Exercise 6.9. Prove:

(1) $\text {P}=\text {NP}\Rightarrow \text {P}=\text {BPP}$ .

(2) $\Sigma _{2}\text {P}\subseteq \text {BPP}\Rightarrow \text {PH collapses}$ .

6.4 The quantifier calculus

We have extended $\text {P}$ with $\exists$ and $\forall$ quantifiers. We have also extended it with randomness to obtain $\text {BPP}$ . As alluded to before, we can also think of BPP as a quantifier $\text {BP}$ applied to $\text {P}$ . The Unique-3Sat problem (Theorem 5.8) also points to a new quantifier, “exists unique.” We now develop a general calculus of quantifiers, and examine fundamental relationships between then. For simplicity, we only consider power-time computation.

Definition 6.3. Let $C$ be a class of functions mapping $\{0,1\}^* \to \{0,1\}$ . We define $L\in \text {Op}\cdot C$ if there is $L'\in C$ and $d\in \mathbb {N}$ such that

$\text {Op}=\text {Maj}$
$\begin{aligned} x\in L & \Leftrightarrow \mathbb {P}_{y\in \{0,1\} ^{|x|^{d}}}[(x,y)\in L']\ge 1/2. \end{aligned}$
$\text {Op}=\text {BP}$
$\begin{aligned} x\in L & \Rightarrow \mathbb {P}_{y\in \{0,1\} ^{|x|^{d}}}[(x,y)\in L']\ge 2/3,\\ x\not \in L & \Rightarrow \mathbb {P}_{y\in \{0,1\} ^{|x|^{d}}}[(x,y)\in L']\le 1/3. \end{aligned}$
$\text {Op}=\oplus$ (read: parity)
$\begin{aligned} x\in L\Leftrightarrow \text {there is an odd number of }y\in \{0,1\} ^{|x|^{d}}:(x,y)\in L'. \end{aligned}$
$\text {Op}=\exists$
$\begin{aligned} x\in L\Leftrightarrow \exists y\in \{0,1\} ^{|x|^{d}}:(x,y)\in L'. \end{aligned}$
$\text {Op}=\forall$
$\begin{aligned} x\in L\Leftrightarrow \forall y\in \{0,1\} ^{|x|^{d}}:(x,y)\in L'. \end{aligned}$

With this notation we have: $\text {NP}=\exists \cdot \text {P}$ , $\text {BPP}=\text {BP}\cdot \text {P},$ $\Sigma _{2}\text {P}=\exists \cdot \forall \cdot \text {P}$ .

6.5 PH is a random low-degree polynomial

In this section we prove the following result.

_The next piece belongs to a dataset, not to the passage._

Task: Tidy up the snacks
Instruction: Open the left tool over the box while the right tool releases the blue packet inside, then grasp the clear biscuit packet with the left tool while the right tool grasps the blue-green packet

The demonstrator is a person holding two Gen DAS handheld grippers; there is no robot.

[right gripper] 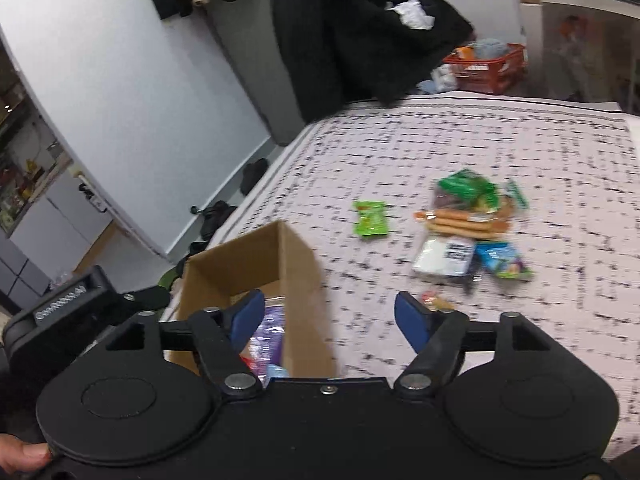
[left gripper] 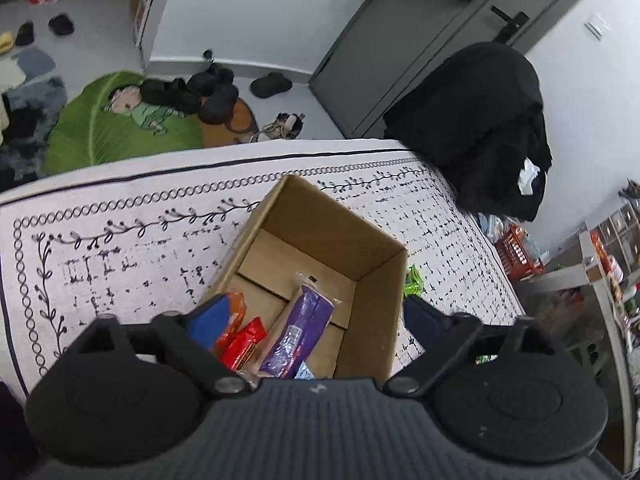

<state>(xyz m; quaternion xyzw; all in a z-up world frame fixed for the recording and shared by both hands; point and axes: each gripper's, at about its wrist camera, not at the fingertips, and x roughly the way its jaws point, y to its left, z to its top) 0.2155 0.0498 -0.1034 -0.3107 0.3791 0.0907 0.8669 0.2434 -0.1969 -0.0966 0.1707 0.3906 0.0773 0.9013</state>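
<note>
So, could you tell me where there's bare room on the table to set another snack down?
The patterned cloth is bare left of the cardboard box, out to its vine border, and also beyond the box toward the black coat. Right of the box it is crowded: a green packet and a snack pile.

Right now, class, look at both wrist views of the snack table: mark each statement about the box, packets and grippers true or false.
1. The brown cardboard box holds a purple packet. True.
2. The left gripper grips a red packet. False: it is open, and the packet lies in the box.
3. A small green packet lies on the patterned tablecloth outside the box. True.
4. The right gripper is shut. False: open, empty.
</note>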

Theorem 6.4. [37] $\text {PH}\subseteq \text {BP}\cdot \oplus \cdot \text {P}.$

This is saying that any constant number of $\exists$ and $\forall$ quantifier can be replaced by a BP quantifier followed by a $\oplus$ quantifier. Let’s see what this has to do with the title of this section. Where is the polynomial? Consider polynomials over $\mathbb {F}_{2}\in \{0,1\}$ . Recall that such a polynomial over $n$ bits is an object like

$\begin{aligned} p(x_{1},x_{2},\ldots ,x_{n})=x_{1}\cdot x_{2}+x_{3}+x_{7}\cdot x_{2}\cdot x_{1}+x_{2}+1. \end{aligned}$

Because we are only interested in inputs in $\{0,1\}$ we have $x^{i}=x$ for any $i\ge 1$ and any variable $x$ , so we don’t need to raise variables to powers bigger than one.

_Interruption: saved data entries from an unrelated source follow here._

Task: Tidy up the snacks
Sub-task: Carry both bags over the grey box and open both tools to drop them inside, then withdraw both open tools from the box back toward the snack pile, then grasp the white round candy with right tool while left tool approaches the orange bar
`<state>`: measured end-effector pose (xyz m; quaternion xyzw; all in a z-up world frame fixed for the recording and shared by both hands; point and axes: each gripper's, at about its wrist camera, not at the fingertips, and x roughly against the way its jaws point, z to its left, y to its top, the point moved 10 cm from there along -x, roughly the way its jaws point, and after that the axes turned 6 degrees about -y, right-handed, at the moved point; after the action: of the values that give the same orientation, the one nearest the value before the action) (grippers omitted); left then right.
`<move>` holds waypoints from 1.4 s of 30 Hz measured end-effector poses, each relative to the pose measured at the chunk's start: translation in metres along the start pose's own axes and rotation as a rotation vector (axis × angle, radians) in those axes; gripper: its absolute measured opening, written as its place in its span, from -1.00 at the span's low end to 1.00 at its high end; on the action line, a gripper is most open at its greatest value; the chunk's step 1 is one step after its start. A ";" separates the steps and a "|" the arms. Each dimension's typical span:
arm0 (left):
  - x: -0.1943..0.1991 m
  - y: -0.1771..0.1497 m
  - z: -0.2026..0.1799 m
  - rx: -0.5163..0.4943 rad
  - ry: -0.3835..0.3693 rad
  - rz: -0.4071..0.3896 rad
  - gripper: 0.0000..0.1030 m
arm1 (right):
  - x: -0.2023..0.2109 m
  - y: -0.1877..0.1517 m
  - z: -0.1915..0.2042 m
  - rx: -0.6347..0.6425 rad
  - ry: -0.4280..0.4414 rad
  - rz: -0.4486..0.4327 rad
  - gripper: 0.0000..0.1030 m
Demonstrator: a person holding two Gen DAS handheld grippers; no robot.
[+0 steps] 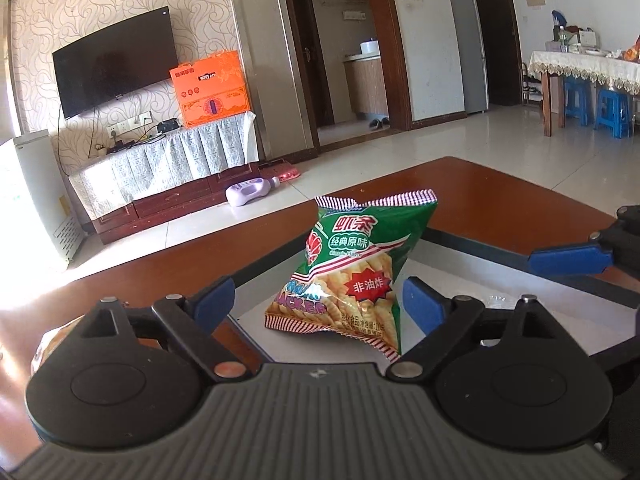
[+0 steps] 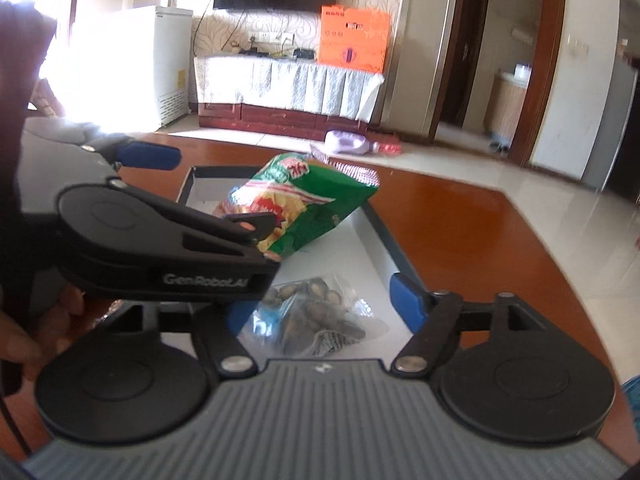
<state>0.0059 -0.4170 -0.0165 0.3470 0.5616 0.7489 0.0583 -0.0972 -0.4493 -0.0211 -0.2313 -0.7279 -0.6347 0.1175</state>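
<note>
Standing bag: green snack bag [image 1: 352, 268], tilted, its lower edge on the white floor of the tray, crimped top leaning away from the left gripper.
Bag vs left gripper: directly ahead of the left gripper [image 1: 318, 300], between its two blue pads; neither pad presses on it, a gap shows on both sides.
Left gripper state: jaws spread wide apart, nothing clamped.
Bag vs right gripper: ahead and to the left of the right gripper [image 2: 320, 312], partly hidden behind the left gripper's black body, which crosses the right wrist view.
Second item: clear packet of dark snacks [image 2: 320, 316], lying flat in the tray between the right gripper's pads; whether the pads touch it is hard to tell, but they stand apart on either side.
Right gripper state: jaws apart, not closed on anything.
Tray: shallow dark-rimmed tray [image 2: 384, 240] with pale floor, holding both items.
Bench: reddish-brown bench [image 1: 500, 200] under the tray, extending past both grippers.
Hand: person's fingers [image 2: 24, 332] at the left edge of the right wrist view, around the left gripper's handle.
Beyond the bench: tiled floor [image 1: 460, 144], a low cabinet with a pale cloth, an orange box [image 1: 210, 88] on it, a wall television [image 1: 114, 64].
</note>
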 end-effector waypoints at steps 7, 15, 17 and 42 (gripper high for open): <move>0.059 -0.006 -0.005 0.026 0.017 -0.049 0.85 | 0.035 0.006 0.005 -0.004 -0.014 -0.054 0.54; 0.135 -0.025 -0.002 0.083 0.043 -0.071 0.92 | 0.078 0.006 0.018 -0.004 -0.006 -0.104 0.65; 0.155 -0.029 -0.003 0.077 0.053 -0.079 0.92 | 0.089 0.004 0.022 -0.019 0.008 -0.114 0.65; 0.224 -0.153 0.085 0.183 0.248 0.216 0.89 | 0.089 -0.011 0.140 0.033 0.298 0.022 0.21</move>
<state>-0.1597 -0.1868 -0.0388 0.3140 0.5898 0.7336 -0.1240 -0.1621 -0.2971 -0.0124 -0.1405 -0.7101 -0.6486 0.2350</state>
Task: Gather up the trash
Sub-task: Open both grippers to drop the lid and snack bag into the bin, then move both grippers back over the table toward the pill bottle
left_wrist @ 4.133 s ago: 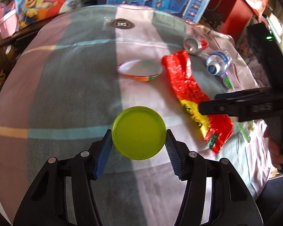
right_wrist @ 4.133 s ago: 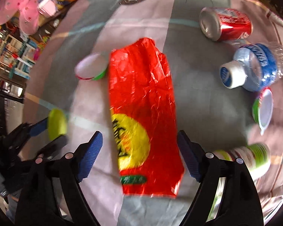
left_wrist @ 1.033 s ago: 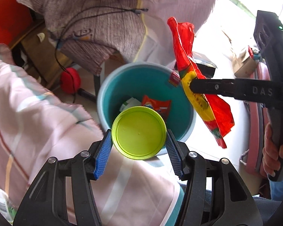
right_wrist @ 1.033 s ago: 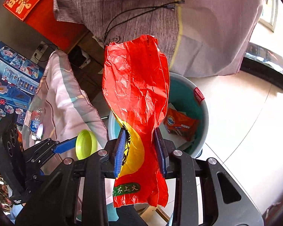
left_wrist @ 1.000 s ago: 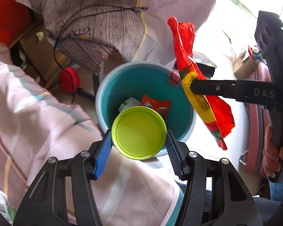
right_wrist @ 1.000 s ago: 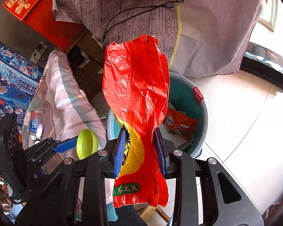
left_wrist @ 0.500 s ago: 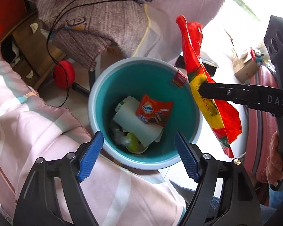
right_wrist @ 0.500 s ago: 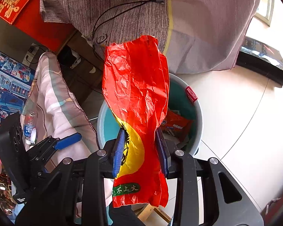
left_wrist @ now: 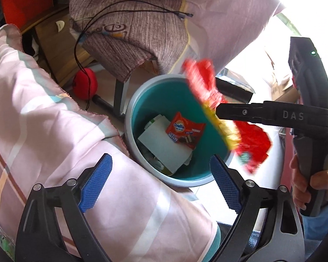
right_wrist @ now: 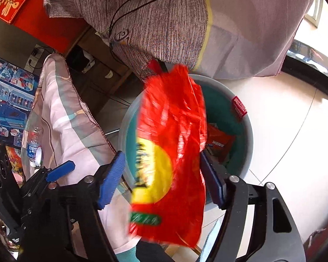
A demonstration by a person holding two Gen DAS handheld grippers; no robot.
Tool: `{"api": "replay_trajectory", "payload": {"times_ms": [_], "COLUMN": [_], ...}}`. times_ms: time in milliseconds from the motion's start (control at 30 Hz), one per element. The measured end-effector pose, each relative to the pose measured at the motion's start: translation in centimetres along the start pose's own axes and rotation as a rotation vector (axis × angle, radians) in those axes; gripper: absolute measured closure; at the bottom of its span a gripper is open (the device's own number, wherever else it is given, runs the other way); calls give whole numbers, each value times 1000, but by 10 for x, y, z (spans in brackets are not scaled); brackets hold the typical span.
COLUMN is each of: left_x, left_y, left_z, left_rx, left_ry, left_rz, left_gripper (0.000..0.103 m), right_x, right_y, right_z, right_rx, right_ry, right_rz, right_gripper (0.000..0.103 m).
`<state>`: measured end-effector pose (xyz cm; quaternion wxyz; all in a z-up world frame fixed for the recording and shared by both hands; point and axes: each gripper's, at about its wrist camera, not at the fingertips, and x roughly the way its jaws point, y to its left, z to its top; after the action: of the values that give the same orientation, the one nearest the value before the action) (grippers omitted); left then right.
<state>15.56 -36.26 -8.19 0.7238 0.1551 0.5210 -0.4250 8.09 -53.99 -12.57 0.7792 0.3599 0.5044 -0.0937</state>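
Beyond the fingertips of both tongs, one round teal plastic bin with a grey rim is sitting on the pale floor, mouth up. Left gripper: blue-padded jaws are standing wide apart, nothing between them, hovering over the near rim of the bin and above the edge of a pink striped cloth. Right gripper: jaws are also standing apart; one long red-and-yellow crinkled plastic wrapper is hanging between them, motion-blurred. Whether either pad is touching it, cannot tell. Its long axis is running roughly along the fingers, red end pointing away toward the bin's far rim, yellow disc and green label end lying toward the tong base. From the left wrist view the same wrapper is slanting steeply across the bin's right rim, crossing the black tip of the right gripper.

Count inside the bin: one red Ovaltine snack packet, lying on one white flat sheet; further scraps beneath, too hidden to count. One red label is sticking to the bin's inner wall. One grey-brown draped cloth with one black cable is hanging beyond the bin.
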Motion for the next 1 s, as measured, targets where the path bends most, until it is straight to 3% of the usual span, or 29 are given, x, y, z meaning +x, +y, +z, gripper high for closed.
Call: {"api": "replay_trajectory", "payload": {"times_ms": [67, 500, 1000], "left_x": [-2, -15, -80], "left_y": [2, 12, 54], "left_z": [-1, -13, -67], "left_rx": [-3, -37, -113], "left_ry": [-3, -26, -118], "left_rz": [-5, -16, 61], "left_gripper": [12, 11, 11], "right_x": [2, -3, -11], "right_y": [0, 15, 99], "right_z": [0, -6, -38], "right_rx": [12, 12, -123], "right_ry": [11, 18, 21], "right_rz": [5, -48, -17], "right_gripper": [27, 24, 24]}}
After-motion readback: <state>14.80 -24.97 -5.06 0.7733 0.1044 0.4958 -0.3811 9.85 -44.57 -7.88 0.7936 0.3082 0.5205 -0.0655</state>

Example 6.1. The And function on $n$ bits can be written as the polynomial

$\begin{aligned} \text {And}(x_{1},x_{2},\ldots ,x_{n})=\prod _{i=1}^{n}x_{i}. \end{aligned}$

The Or function on $n$ bits can be written as the polynomial

$\begin{aligned} \text {Or}(x_{1},x_{2},\ldots ,x_{n})=1+\text {And}(1+x_{1},1+x_{2},\ldots ,1+x_{n})=1+\prod _{i=1}^{n}(1+x_{i}). \end{aligned}$

For $n=2$ we have

$\begin{aligned} \text {Or}(x_{1},x_{2})=x_{1}+x_{2}+x_{1}\cdot x_{2}. \end{aligned}$

The polynomial corresponding to a PH computation will have an exponential number of terms, so we can’t write it down. The big sum over all its monomials corresponds to the $\oplus$ in Theorem 6.4. The polynomial will be sufficiently explicit: we will be able to compute each of its monomials in P. Finally, there won’t be just one polynomial, but we will have a distribution on polynomials, and that’s the BP part.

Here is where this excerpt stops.